*** Begin section ***

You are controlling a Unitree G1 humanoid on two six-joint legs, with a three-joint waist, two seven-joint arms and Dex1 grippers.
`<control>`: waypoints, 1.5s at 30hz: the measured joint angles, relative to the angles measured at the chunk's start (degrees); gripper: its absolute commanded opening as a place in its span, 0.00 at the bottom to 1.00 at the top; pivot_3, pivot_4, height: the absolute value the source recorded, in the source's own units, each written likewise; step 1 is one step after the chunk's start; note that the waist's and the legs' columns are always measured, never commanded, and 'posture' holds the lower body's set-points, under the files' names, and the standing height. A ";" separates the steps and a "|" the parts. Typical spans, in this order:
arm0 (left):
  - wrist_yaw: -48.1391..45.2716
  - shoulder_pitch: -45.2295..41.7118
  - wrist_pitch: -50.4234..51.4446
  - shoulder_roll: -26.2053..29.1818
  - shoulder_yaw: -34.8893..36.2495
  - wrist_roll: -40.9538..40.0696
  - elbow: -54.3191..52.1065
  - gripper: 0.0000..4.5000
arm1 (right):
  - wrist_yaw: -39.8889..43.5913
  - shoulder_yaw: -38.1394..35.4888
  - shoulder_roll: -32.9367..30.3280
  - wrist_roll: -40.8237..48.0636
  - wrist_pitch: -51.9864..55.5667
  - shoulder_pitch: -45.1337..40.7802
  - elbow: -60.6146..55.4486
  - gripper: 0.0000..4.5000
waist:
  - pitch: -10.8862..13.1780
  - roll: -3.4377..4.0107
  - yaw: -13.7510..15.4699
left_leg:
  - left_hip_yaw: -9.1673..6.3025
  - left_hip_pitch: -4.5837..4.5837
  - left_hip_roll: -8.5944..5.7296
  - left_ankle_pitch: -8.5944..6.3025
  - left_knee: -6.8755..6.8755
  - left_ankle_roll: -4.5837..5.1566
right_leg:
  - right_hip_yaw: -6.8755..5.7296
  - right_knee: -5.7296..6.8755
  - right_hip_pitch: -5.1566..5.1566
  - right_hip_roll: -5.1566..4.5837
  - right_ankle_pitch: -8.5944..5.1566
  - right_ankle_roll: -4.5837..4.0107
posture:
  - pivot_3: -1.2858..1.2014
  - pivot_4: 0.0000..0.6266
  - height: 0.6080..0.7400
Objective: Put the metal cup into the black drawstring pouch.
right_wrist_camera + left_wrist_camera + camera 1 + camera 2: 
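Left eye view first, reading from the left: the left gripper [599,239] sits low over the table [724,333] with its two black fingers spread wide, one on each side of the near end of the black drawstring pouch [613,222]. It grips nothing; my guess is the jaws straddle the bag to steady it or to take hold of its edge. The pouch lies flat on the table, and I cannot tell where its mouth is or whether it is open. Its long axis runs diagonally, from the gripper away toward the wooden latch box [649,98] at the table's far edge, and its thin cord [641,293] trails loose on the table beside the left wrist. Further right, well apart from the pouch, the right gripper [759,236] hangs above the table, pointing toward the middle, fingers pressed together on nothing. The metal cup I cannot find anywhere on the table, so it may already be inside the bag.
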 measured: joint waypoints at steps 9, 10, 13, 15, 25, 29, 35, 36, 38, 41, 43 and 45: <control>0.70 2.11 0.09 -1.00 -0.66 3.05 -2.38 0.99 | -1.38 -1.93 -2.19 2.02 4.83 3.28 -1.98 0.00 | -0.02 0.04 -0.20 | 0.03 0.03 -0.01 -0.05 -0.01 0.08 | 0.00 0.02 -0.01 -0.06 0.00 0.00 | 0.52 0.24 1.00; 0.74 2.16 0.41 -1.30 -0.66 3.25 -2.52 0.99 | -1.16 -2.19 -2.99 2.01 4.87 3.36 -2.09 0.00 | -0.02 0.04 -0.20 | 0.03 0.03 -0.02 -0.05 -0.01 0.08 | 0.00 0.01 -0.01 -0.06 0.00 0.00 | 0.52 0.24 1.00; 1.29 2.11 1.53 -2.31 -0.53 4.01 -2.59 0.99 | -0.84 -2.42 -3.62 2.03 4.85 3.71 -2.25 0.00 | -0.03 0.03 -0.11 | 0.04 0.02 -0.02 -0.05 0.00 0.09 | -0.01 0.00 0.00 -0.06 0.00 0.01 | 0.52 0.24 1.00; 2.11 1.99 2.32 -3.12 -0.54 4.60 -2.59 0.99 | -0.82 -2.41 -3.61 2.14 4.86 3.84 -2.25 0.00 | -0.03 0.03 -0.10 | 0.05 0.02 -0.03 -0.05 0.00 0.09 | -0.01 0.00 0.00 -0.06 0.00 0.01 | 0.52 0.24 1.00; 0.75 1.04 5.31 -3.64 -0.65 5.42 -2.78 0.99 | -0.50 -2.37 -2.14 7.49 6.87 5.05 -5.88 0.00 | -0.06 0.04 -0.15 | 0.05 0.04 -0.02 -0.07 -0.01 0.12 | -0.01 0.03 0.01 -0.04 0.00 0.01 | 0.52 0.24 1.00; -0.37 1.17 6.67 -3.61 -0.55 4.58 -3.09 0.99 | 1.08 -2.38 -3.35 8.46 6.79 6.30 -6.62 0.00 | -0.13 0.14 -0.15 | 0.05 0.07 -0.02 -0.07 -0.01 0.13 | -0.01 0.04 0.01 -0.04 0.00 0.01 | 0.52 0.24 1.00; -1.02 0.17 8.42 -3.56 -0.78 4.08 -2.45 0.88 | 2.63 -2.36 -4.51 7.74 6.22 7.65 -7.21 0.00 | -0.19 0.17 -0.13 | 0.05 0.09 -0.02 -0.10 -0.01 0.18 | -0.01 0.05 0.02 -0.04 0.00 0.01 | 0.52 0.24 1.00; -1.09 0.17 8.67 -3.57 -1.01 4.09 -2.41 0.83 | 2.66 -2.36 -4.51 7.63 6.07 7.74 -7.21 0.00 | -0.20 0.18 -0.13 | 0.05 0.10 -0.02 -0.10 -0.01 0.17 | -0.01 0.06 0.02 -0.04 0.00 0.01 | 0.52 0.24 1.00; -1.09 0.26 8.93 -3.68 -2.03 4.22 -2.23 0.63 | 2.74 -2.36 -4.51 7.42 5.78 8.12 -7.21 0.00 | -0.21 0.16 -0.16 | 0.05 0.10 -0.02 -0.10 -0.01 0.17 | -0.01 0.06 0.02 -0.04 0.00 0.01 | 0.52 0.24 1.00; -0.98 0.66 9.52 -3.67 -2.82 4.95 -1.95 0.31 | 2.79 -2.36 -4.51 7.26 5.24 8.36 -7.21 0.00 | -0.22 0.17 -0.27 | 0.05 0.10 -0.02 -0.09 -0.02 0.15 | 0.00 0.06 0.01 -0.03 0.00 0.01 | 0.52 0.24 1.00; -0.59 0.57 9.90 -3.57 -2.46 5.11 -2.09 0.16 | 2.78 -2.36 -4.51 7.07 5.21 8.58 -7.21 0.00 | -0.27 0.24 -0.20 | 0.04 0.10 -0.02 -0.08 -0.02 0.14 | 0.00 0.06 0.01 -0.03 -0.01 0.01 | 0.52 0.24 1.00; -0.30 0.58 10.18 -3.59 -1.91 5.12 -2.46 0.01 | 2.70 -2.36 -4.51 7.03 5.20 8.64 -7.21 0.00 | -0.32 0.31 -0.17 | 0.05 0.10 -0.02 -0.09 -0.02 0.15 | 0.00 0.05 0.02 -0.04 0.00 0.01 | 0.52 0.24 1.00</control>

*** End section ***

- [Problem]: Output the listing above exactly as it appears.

- [Completed task]:
You are controlling a Unitree G1 humanoid on two six-joint legs, with a three-joint waist, two seven-joint arms and Dex1 grippers.
`<control>`: waypoints, 1.5s at 30hz: the measured joint angles, relative to the angles measured at the chunk's start (degrees); gripper: its absolute commanded opening as a place in its span, 0.00 at the bottom to 1.00 at the top; pivot_3, pivot_4, height: the absolute value the source recorded, in the source's own units, each written likewise; step 1 is one step after the chunk's start; note that the waist's and the legs' columns are always measured, never commanded, and 'posture' holds the lower body's set-points, under the files' names, and the standing height. A ";" separates the steps and a "|" the parts. Typical spans, in this order:
arm0 (left):
  - wrist_yaw: -48.1391..45.2716
  - shoulder_pitch: -45.2295..41.7118
  - wrist_pitch: -50.4234..51.4446
  - shoulder_roll: -26.2053..29.1818
  - shoulder_yaw: -34.8893..36.2495
  - wrist_roll: -40.9538..40.0696
  - elbow: -54.3191..52.1065
  - gripper: 0.0000..4.5000
arm1 (right):
  - wrist_yaw: -39.8889..43.5913
  - shoulder_yaw: -38.1394..35.4888
  - shoulder_roll: -32.9367..30.3280
  - wrist_roll: -40.8237..48.0636
  - wrist_pitch: -51.9864..55.5667
  - shoulder_pitch: -45.1337..40.7802
  - elbow: -60.6146..55.4486
  - gripper: 0.0000..4.5000
waist:
  - pitch: -10.8862..13.1780
  - roll: -3.4377..4.0107
  - yaw: -13.7510..15.4699
left_leg:
  - left_hip_yaw: -9.1673..6.3025
  - left_hip_pitch: -4.5837..4.5837
  - left_hip_roll: -8.5944..5.7296
  - left_ankle_pitch: -8.5944..6.3025
  - left_knee: -6.8755..6.8755
  - left_ankle_roll: -4.5837..5.1566
right_leg:
  - right_hip_yaw: -6.8755..5.7296
  - right_knee: -5.7296..6.8755
  - right_hip_pitch: -5.1566..5.1566
  - right_hip_roll: -5.1566..4.5837
  - right_ankle_pitch: -8.5944..5.1566
  - right_ankle_roll: -4.5837..4.0107
posture:
  - pivot_3: -1.2858..1.2014
  - pivot_4: 0.0000..0.6266
  - height: 0.6080..0.7400
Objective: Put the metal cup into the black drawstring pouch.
right_wrist_camera + left_wrist_camera + camera 1 + camera 2: 
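Left eye view first, reading from the left: the left gripper [599,239] sits low over the table [724,333] with its two black fingers spread wide, one on each side of the near end of the black drawstring pouch [613,222]. It grips nothing; my guess is the jaws straddle the bag to steady it or to take hold of its edge. The pouch lies flat on the table, and I cannot tell where its mouth is or whether it is open. Its long axis runs diagonally, from the gripper away toward the wooden latch box [649,98] at the table's far edge, and its thin cord [641,293] trails loose on the table beside the left wrist. Further right, well apart from the pouch, the right gripper [759,236] hangs above the table, pointing toward the middle, fingers pressed together on nothing. The metal cup I cannot find anywhere on the table, so it may already be inside the bag.
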 measured: joint waypoints at steps 9, 10, 13, 15, 25, 29, 35, 36, 38, 41, 43 and 45: <control>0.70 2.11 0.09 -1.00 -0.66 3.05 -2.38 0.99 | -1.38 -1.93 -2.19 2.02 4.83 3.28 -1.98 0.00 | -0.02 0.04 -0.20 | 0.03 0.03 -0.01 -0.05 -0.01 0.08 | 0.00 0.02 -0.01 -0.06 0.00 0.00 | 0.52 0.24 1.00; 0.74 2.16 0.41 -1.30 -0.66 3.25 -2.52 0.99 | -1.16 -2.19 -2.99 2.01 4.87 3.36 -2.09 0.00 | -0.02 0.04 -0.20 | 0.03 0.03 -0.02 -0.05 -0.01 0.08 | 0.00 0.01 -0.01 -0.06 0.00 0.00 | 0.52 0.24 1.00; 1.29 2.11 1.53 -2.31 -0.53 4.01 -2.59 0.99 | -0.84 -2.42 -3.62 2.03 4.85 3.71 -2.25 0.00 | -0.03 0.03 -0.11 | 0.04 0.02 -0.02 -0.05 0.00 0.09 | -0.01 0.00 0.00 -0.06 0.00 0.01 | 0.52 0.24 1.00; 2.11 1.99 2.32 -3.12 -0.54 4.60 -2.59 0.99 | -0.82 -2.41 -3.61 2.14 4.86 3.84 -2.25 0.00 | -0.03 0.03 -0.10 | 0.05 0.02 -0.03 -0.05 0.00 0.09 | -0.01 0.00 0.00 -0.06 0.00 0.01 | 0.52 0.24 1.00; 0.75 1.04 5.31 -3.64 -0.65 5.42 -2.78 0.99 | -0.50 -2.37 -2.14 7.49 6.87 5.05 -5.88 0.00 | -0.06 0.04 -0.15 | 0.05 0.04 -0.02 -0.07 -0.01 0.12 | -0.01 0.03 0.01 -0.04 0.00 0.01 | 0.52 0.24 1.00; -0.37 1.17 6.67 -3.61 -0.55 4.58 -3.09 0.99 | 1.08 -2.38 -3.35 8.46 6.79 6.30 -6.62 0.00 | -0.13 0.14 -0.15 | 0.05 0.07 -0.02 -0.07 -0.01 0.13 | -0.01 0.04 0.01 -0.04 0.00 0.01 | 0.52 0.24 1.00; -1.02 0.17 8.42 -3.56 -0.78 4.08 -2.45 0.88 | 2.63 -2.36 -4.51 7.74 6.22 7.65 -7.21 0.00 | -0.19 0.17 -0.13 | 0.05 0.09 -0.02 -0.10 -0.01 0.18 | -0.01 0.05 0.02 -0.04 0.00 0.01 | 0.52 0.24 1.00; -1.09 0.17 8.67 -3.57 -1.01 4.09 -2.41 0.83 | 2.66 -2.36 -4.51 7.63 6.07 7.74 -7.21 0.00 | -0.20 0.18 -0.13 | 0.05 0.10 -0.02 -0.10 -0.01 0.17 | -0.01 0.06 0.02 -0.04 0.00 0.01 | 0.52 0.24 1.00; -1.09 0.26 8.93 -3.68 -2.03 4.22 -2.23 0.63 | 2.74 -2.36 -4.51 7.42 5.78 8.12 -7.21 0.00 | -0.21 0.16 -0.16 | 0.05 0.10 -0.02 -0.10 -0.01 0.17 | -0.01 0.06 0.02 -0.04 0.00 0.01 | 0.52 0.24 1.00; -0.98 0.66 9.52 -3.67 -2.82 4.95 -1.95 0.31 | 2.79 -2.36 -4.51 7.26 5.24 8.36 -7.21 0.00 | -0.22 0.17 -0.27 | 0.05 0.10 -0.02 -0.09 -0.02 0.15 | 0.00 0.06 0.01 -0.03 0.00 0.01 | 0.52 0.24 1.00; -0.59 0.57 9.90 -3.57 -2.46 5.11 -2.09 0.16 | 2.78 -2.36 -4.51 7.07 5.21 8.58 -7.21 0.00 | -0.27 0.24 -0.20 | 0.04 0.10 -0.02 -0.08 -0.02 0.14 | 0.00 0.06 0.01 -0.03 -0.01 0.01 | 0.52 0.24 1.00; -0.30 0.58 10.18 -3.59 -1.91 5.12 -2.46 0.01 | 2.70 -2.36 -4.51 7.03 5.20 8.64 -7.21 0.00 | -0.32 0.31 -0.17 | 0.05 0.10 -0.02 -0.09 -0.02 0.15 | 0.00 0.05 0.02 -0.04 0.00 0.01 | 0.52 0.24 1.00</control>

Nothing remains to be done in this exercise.